Task requirements: Copy out the entries exactly, from the first line to the last.
── Exercise material
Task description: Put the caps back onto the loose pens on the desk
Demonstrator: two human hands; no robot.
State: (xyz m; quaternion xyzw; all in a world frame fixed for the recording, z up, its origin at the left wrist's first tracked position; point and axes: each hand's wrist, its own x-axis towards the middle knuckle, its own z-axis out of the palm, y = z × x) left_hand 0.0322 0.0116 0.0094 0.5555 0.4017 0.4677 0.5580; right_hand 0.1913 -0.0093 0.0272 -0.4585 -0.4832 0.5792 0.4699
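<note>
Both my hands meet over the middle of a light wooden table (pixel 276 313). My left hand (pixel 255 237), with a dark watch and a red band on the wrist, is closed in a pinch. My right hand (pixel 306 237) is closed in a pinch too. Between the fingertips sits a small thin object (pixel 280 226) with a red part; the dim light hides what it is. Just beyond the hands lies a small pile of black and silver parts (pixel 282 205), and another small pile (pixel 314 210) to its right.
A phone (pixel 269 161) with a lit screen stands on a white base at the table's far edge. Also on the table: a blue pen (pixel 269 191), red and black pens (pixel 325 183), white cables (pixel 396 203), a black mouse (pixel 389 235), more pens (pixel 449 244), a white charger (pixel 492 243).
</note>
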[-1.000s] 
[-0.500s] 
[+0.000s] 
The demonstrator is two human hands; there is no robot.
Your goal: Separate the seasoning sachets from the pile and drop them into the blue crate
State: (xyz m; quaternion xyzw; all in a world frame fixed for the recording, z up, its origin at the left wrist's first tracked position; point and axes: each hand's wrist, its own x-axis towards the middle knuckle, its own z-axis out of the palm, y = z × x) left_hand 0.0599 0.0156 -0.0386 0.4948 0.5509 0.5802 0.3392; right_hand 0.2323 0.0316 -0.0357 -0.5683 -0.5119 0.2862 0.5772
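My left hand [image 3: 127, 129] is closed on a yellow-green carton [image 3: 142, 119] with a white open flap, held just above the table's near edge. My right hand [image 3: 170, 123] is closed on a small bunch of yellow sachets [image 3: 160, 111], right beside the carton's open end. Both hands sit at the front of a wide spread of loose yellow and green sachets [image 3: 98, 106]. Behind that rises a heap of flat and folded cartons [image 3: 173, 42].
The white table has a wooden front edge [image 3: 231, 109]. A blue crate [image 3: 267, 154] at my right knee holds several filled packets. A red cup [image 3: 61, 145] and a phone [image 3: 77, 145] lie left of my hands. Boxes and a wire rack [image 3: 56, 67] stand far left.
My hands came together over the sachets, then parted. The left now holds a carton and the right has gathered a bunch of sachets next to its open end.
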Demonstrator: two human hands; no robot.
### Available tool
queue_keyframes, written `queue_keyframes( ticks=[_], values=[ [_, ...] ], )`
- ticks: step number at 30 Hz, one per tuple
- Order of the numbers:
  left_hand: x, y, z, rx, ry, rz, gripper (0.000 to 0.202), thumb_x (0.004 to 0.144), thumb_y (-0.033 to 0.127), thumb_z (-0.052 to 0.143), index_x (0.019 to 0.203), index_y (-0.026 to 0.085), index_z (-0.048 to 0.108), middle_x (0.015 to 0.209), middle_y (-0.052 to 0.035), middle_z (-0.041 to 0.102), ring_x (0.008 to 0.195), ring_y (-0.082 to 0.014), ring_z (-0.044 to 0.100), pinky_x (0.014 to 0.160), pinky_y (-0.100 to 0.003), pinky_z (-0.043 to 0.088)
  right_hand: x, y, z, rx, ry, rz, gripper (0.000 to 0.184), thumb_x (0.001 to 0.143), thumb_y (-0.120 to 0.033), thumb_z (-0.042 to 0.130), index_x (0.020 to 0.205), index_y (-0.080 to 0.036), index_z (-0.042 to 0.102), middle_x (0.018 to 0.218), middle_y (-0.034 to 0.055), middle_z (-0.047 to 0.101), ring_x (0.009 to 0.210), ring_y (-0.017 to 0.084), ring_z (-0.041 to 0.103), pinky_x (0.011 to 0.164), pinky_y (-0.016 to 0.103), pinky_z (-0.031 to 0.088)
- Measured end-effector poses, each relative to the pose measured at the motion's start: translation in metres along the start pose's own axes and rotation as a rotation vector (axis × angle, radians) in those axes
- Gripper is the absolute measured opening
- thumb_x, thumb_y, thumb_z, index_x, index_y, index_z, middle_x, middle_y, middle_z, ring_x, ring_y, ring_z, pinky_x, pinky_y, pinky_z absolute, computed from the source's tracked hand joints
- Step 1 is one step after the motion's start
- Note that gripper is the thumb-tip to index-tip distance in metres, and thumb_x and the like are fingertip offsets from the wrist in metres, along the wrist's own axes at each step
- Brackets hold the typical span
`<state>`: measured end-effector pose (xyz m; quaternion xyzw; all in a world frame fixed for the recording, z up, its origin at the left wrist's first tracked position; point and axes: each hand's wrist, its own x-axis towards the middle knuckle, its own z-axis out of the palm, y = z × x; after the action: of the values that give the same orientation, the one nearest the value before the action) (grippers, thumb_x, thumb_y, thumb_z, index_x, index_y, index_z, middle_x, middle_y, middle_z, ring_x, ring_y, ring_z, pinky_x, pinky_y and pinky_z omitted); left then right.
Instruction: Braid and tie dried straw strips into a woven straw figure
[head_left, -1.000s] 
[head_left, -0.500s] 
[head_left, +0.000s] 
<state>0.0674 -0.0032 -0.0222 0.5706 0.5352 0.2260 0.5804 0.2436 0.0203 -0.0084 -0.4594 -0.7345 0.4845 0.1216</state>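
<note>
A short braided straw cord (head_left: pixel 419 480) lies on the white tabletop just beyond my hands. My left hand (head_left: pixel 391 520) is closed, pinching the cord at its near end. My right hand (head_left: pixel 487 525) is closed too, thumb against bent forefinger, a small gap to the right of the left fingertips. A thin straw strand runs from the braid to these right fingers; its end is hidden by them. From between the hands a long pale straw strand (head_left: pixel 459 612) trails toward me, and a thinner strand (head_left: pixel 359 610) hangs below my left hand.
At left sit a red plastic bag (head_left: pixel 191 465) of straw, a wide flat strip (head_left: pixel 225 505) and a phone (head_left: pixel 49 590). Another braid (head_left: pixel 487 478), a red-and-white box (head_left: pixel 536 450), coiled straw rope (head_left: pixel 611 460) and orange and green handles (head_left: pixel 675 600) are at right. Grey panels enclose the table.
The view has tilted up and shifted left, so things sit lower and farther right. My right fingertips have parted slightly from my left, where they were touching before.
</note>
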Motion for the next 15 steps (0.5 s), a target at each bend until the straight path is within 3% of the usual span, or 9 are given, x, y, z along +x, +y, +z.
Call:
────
Solution:
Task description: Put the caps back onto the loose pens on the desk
Demonstrator: two human hands; no robot.
State: (xyz m; quaternion xyzw; all in a world frame fixed for the recording, z up, its origin at the left wrist's first tracked position; point and axes: each hand's wrist, its own x-axis towards the middle knuckle, its own z-axis out of the palm, y = z × x) left_hand 0.0322 0.0116 0.0094 0.5555 0.4017 0.4677 0.5580; right_hand 0.1913 -0.0093 0.0272 -0.4585 -0.4832 0.5792 0.4699
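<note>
Both my hands meet over the middle of a light wooden table (pixel 276 313). My left hand (pixel 255 237), with a dark watch and a red band on the wrist, is closed in a pinch. My right hand (pixel 306 237) is closed in a pinch too. Between the fingertips sits a small thin object (pixel 280 226) with a red part; the dim light hides what it is. Just beyond the hands lies a small pile of black and silver parts (pixel 282 205), and another small pile (pixel 314 210) to its right.
A phone (pixel 269 161) with a lit screen stands on a white base at the table's far edge. Also on the table: a blue pen (pixel 269 191), red and black pens (pixel 325 183), white cables (pixel 396 203), a black mouse (pixel 389 235), more pens (pixel 449 244), a white charger (pixel 492 243).
</note>
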[-1.000s] 
[-0.500s] 
[+0.000s] 
The demonstrator is two human hands; there is no robot.
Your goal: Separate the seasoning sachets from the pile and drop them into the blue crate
State: (xyz m; quaternion xyzw; all in a world frame fixed for the recording, z up, its origin at the left wrist's first tracked position; point and axes: each hand's wrist, its own x-axis towards the middle knuckle, its own z-axis out of the palm, y = z × x) left_hand 0.0599 0.0156 -0.0386 0.4948 0.5509 0.5802 0.3392; right_hand 0.2323 0.0316 -0.0357 -0.5683 -0.5119 0.2862 0.5772
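My left hand [image 3: 127, 129] is closed on a yellow-green carton [image 3: 142, 119] with a white open flap, held just above the table's near edge. My right hand [image 3: 170, 123] is closed on a small bunch of yellow sachets [image 3: 160, 111], right beside the carton's open end. Both hands sit at the front of a wide spread of loose yellow and green sachets [image 3: 98, 106]. Behind that rises a heap of flat and folded cartons [image 3: 173, 42].
The white table has a wooden front edge [image 3: 231, 109]. A blue crate [image 3: 267, 154] at my right knee holds several filled packets. A red cup [image 3: 61, 145] and a phone [image 3: 77, 145] lie left of my hands. Boxes and a wire rack [image 3: 56, 67] stand far left.
My hands came together over the sachets, then parted. The left now holds a carton and the right has gathered a bunch of sachets next to its open end.
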Demonstrator: two human hands; no robot.
### Available tool
queue_keyframes, written `queue_keyframes( ticks=[_], values=[ [_, ...] ], )`
- ticks: step number at 30 Hz, one per tuple
- Order of the numbers:
  left_hand: x, y, z, rx, ry, rz, gripper (0.000 to 0.202), thumb_x (0.004 to 0.144), thumb_y (-0.033 to 0.127), thumb_z (-0.052 to 0.143), index_x (0.019 to 0.203), index_y (-0.026 to 0.085), index_z (-0.048 to 0.108), middle_x (0.015 to 0.209), middle_y (-0.052 to 0.035), middle_z (-0.041 to 0.102), ring_x (0.008 to 0.195), ring_y (-0.082 to 0.014), ring_z (-0.044 to 0.100), pinky_x (0.014 to 0.160), pinky_y (-0.100 to 0.003), pinky_z (-0.043 to 0.088)
  right_hand: x, y, z, rx, ry, rz, gripper (0.000 to 0.184), thumb_x (0.001 to 0.143), thumb_y (-0.120 to 0.033), thumb_z (-0.042 to 0.130), index_x (0.020 to 0.205), index_y (-0.080 to 0.036), index_z (-0.042 to 0.102), middle_x (0.018 to 0.218), middle_y (-0.034 to 0.055), middle_z (-0.047 to 0.101), ring_x (0.009 to 0.210), ring_y (-0.017 to 0.084), ring_z (-0.041 to 0.103), pinky_x (0.011 to 0.164), pinky_y (-0.016 to 0.103), pinky_z (-0.031 to 0.088)
- Measured end-effector poses, each relative to the pose measured at the motion's start: translation in metres along the start pose's own axes and rotation as a rotation vector (axis × angle, radians) in those axes
- Gripper is the absolute measured opening
- thumb_x, thumb_y, thumb_z, index_x, index_y, index_z, middle_x, middle_y, middle_z, ring_x, ring_y, ring_z, pinky_x, pinky_y, pinky_z absolute, computed from the source's tracked hand joints
- Step 1 is one step after the motion's start
- Note that gripper is the thumb-tip to index-tip distance in metres, and thumb_x and the like are fingertip offsets from the wrist in metres, along the wrist's own axes at each step
- Brackets hold the typical span
`<state>`: measured end-effector pose (xyz m; quaternion xyzw; all in a world frame fixed for the recording, z up, its origin at the left wrist's first tracked position; point and axes: each hand's wrist, its own x-axis towards the middle knuckle, its own z-axis out of the palm, y = z × x; after the action: of the values that give the same orientation, the one nearest the value before the action) (grippers, thumb_x, thumb_y, thumb_z, index_x, index_y, index_z, middle_x, middle_y, middle_z, ring_x, ring_y, ring_z, pinky_x, pinky_y and pinky_z omitted); left then right.
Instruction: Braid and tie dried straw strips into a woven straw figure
[head_left, -1.000s] 
[head_left, -0.500s] 
[head_left, +0.000s] 
<state>0.0674 -0.0032 -0.0222 0.5706 0.5352 0.2260 0.5804 0.2436 0.0203 -0.0084 -0.4594 -0.7345 0.4845 0.1216</state>
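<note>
A short braided straw cord (head_left: pixel 419 480) lies on the white tabletop just beyond my hands. My left hand (head_left: pixel 391 520) is closed, pinching the cord at its near end. My right hand (head_left: pixel 487 525) is closed too, thumb against bent forefinger, a small gap to the right of the left fingertips. A thin straw strand runs from the braid to these right fingers; its end is hidden by them. From between the hands a long pale straw strand (head_left: pixel 459 612) trails toward me, and a thinner strand (head_left: pixel 359 610) hangs below my left hand.
At left sit a red plastic bag (head_left: pixel 191 465) of straw, a wide flat strip (head_left: pixel 225 505) and a phone (head_left: pixel 49 590). Another braid (head_left: pixel 487 478), a red-and-white box (head_left: pixel 536 450), coiled straw rope (head_left: pixel 611 460) and orange and green handles (head_left: pixel 675 600) are at right. Grey panels enclose the table.
The view has tilted up and shifted left, so things sit lower and farther right. My right fingertips have parted slightly from my left, where they were touching before.
</note>
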Motion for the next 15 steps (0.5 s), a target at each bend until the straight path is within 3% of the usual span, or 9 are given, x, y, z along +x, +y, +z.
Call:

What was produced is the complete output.